=== What to work on ===
Each line of the data has to be written out again exactly as shown.

=== Data provided ===
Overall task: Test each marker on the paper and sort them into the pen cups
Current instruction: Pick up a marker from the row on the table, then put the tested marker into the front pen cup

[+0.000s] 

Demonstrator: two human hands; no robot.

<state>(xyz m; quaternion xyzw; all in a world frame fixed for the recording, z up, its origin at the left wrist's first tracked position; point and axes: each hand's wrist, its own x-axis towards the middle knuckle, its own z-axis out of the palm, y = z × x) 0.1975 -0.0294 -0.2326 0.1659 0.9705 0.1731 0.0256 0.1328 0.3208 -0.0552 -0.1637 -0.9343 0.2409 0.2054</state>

=== Exercise output ===
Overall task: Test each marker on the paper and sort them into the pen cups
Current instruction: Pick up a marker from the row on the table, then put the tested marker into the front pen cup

[+0.000s] 

Demonstrator: two human hands; no robot.

<state>(xyz m; quaternion xyzw; all in a world frame fixed for the recording, z up, its origin at the left wrist's first tracked position; point and axes: each hand's wrist, its own x-axis towards the middle knuckle, its own z-axis out of the palm, y = z × x) 0.1975 -0.0294 -0.2326 0.1659 0.9705 0.1731 0.0256 0.1328 0.3208 -0.0552 -0.1637 -0.9343 0.2409 0.2054</state>

The given answer completes the exercise.